La chronique littéraire de juin par la librairie française de Barcelone

Tous les premiers mercredis du mois, la librairie française Jaimes nous recommande les dernières nouveautés littéraires sous la plume du libraire Christian Vigne.

Parlons livres de cuisine, m’étais-je dit. On sait bien pourtant quelle désespérance nous enlace lorsque constatant les résultats opérés par nos petites mains précautionneuses nous constatons l’écart tragique entre les photos de pareils ouvrages et l’outrageante réalité de notre production. Ainsi la terrine de saumon aux gambas proposée par Hachette dans ces admirables opuscules intitulés « Fait maison » s’est-elle convertie en une sorte de pavé dont l’usage en période révolutionnaire de type mai 68 m’aurait sans doute conduit au placard pour détention d’objet contondant à visée criminelle quand bien même eussé-je tenté de convaincre un juge qu’il se fût agi d’une attention pour mémé (mon Dieu que ces phrases sont longues.). Et aussi cette manie d’exprimer la quantité de crème fraîche selon les humeurs en ML ou en CL parfois en grammes est désarçonnante et m’a sûrement induit dans la gourance au moment de ces savants calculs.

20200603140059 IMG 3542Ce handicap insurmontable remontant à l’enfance m’a rendu terriblement sympathique le petit Gustave d’Aurélie Valognes, « Né sous une bonne étoile », ed.Mazarine. Voilà un cancre dans toute sa splendeur, collé au radiateur, observant les oiseaux par la fenêtre, mais qui bosse. Ah on ne pourra pas dire qu’il ne passe du temps sur ses devoirs mais, rien à faire, ça ne rentre pas, ça ne veut pas rentrer. Il y a dans l’histoire une pimbêche, genre Nelly Oleson, première de la classe, donneuse de leçons (voir la petite maison dans la prairie pour plus de détails) qui se trouve être sa sœur et qui en rajoute des tonnes sur ce pauvre Gustave qui, tout petit, s’apprête, fatalitas, à rater sa vie. Mais c’est compter sans un sauveur…

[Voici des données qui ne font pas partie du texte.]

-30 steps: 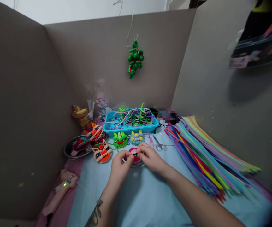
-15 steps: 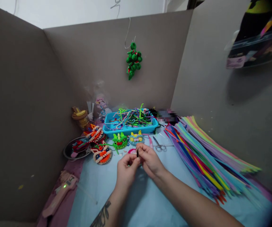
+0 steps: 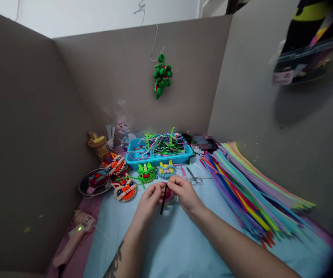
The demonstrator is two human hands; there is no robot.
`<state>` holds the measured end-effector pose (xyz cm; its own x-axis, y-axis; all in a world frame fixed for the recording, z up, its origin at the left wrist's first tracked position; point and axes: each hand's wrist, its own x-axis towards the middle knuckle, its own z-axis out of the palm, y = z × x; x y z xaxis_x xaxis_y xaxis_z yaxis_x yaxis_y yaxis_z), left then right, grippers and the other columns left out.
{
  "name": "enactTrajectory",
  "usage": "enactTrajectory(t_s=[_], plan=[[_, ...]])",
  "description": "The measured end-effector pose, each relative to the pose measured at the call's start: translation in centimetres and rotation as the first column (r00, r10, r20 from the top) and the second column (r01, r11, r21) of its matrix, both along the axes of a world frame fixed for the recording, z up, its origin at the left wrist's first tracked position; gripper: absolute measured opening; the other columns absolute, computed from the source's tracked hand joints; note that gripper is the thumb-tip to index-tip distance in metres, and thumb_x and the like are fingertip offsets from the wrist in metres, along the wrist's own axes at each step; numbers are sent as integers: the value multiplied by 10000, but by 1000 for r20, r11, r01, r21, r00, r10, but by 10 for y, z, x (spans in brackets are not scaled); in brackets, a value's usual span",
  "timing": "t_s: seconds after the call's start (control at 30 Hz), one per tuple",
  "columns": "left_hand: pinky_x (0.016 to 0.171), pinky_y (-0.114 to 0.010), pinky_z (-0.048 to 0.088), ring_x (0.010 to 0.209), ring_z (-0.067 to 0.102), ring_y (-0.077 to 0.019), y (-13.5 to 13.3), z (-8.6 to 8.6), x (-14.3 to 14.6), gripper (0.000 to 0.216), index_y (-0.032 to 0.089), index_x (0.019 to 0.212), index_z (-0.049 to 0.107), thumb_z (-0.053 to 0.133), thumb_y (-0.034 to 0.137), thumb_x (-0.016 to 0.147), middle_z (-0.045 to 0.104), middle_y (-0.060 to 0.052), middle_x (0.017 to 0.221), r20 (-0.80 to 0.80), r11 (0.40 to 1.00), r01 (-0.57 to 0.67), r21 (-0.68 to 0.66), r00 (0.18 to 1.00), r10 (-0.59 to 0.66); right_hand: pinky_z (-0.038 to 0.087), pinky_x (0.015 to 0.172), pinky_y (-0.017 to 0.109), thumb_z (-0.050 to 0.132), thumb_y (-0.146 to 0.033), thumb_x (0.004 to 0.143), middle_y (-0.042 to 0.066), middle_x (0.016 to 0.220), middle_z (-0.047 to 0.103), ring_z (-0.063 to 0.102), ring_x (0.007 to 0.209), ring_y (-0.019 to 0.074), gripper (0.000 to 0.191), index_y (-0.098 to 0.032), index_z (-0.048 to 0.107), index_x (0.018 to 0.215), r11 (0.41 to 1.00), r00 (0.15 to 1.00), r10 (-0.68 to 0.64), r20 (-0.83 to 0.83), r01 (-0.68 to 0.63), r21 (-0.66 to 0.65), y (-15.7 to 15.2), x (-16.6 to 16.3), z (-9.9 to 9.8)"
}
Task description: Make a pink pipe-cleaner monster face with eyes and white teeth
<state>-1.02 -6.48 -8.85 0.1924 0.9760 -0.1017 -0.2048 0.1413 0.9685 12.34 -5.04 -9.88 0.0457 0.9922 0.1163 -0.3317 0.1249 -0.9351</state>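
My left hand [image 3: 149, 200] and my right hand [image 3: 184, 192] meet over the light blue mat [image 3: 184, 239]. Both pinch a short black pipe cleaner [image 3: 163, 200] that hangs down between them. Just behind the fingers lies a round pink piece [image 3: 170, 197], mostly hidden. Finished fuzzy faces lie close by: a green one [image 3: 146, 172], a blue and yellow one [image 3: 166, 169], and an orange and white one [image 3: 125, 190].
A blue tray [image 3: 157, 156] of pipe cleaner scraps stands behind. Small scissors [image 3: 194, 178] lie to its right. A fan of long coloured pipe cleaners [image 3: 250, 189] covers the right side. A dark plate [image 3: 92, 183] and a pink glue gun [image 3: 73, 235] lie left. Cardboard walls enclose the table.
The black pipe cleaner now hangs longer between my fingers. Both hands have shifted slightly back over the pink piece.
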Motion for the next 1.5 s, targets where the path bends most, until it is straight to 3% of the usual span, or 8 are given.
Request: enactTrajectory(t_s=[0.23, 0.33, 0.57, 0.67, 0.83, 1.0, 1.17, 1.5], plan=[[538, -203, 407, 524, 540, -94, 4, -3, -4, 358, 129, 746, 603, 781, 398, 590, 617, 11, 579, -31, 995, -97, -13, 995, 96, 370, 618, 253, 646, -356, 730, -9, 695, 501, 470, 659, 132, 211, -170, 610, 638, 997, 993, 68, 101, -70, 14, -2, -3, -5], [506, -185, 384, 509, 519, -82, 6, -5, -7, 327, 124, 733, 607, 771, 376, 607, 604, 15, 565, -41, 993, -117, 3, 992, 117, 388, 662, 274, 629, -335, 737, 9, 758, 534, 503, 712, 151, 161, -176, 649, 726, 996, 981, 73, 179, -81, 37, -2, 2, -1], [559, -214, 462, 575, 573, -114, 5, -5, -6, 219, 124, 768, 642, 697, 319, 685, 647, -18, 647, -200, 974, -133, 183, 965, 169, 389, 697, 282, 615, -250, 712, 18, 765, 508, 509, 753, 162, 159, -172, 579, 577, 988, 928, -5, 373, -54, 147, -2, 9, 5], [606, -245, 500, 669, 616, -149, 1, -1, -4, 176, 144, 853, 674, 657, 265, 726, 680, -53, 788, -353, 905, -144, 399, 887, 297, 381, 699, 276, 621, -292, 712, 11, 756, 503, 494, 738, 154, 180, -171, 579, 586, 992, 945, 1, 328, -41, 116, -2, 6, 5], [744, -290, 509, 824, 627, -173, -5, -3, -6, 186, 189, 971, 680, 566, 186, 825, 673, -63, 897, -490, 700, 21, 714, 729, 478, 354, 648, 261, 671, -343, 669, -10, 680, 488, 460, 669, 136, 230, -167, 560, 571, 996, 988, 90, 129, -90, -9, -5, -1, 2], [747, -292, 505, 826, 624, -174, -3, -8, -12, 201, 191, 1010, 662, 536, 164, 856, 670, -63, 909, -546, 646, 113, 755, 653, 525, 247, 519, 229, 699, -354, 650, -47, 565, 443, 345, 530, 89, 245, -166, 546, 611, 975, 981, 186, -56, -192, -116, -7, -5, -1], [705, -276, 499, 779, 612, -165, -3, -6, -12, 159, 167, 946, 658, 522, 152, 865, 655, -58, 850, -554, 620, 142, 771, 629, 545, 234, 498, 223, 715, -349, 636, -59, 540, 440, 326, 503, 75, 238, -161, 569, 622, 976, 983, 181, -19, -182, -118, -9, -3, 3], [681, -276, 495, 745, 600, -169, -2, -6, -10, 155, 165, 910, 656, 506, 155, 873, 654, -65, 815, -506, 464, 226, 856, 546, 668, 313, 536, 233, 698, -327, 661, -58, 526, 445, 378, 518, 86, 213, -164, 577, 595, 983, 986, 164, 42, -160, -88, -11, -3, 6]])
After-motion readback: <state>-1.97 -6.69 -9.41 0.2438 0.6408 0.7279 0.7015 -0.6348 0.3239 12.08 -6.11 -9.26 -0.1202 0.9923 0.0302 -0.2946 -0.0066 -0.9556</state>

Ainsi donc ai-je renoncé à jouer l’Actors Studio de la popotte et me suis-je intéressé à ce livre de Sylvain Prudhomme, « Par les routes », ed. Gallimard.

Voyez donc. Le narrateur retrouve l’auto-stoppeur qu’il a connu des années auparavant dans l’exercice de ce qu’il faut bien considérer être une addiction. Le voilà pourtant et désormais installé, pavillon, barbecue, femme et enfant. Est-ce la vision du premier qui donne au second l’envie de relever le pouce par les routes et d’ailleurs pourquoi faire ? Pourquoi quitter ce et ceux qu’il aime pour des fugues à première vue sans but ? L’auto-stoppeur part de plus en plus souvent mais le premier reste, s’infiltre sans qu’il l’ait décidé, c’est comme ça, c’est venu tout seul, dans ce que l’autre laisse de plus en plus souvent, de plus en plus longtemps. Il lui faudra bien se rappeler pourquoi, des années auparavant il lui avait demandé de sortir de sa vie.

En outre

Nous avons rouvert la librairie, sortant lentement d’une relative paralysie. Nous vous retrouvons peu à peu. Est même venue la semaine dernière cette cliente très habituelle à qui j’indique toujours les livres que je n’ai pas aimés et qu’elle s’empresse d’acheter parce qu’il nous avait bien fallu constater que, en matière de littérature, tout nous opposait à part l’envie de lire et d’échanger des idées.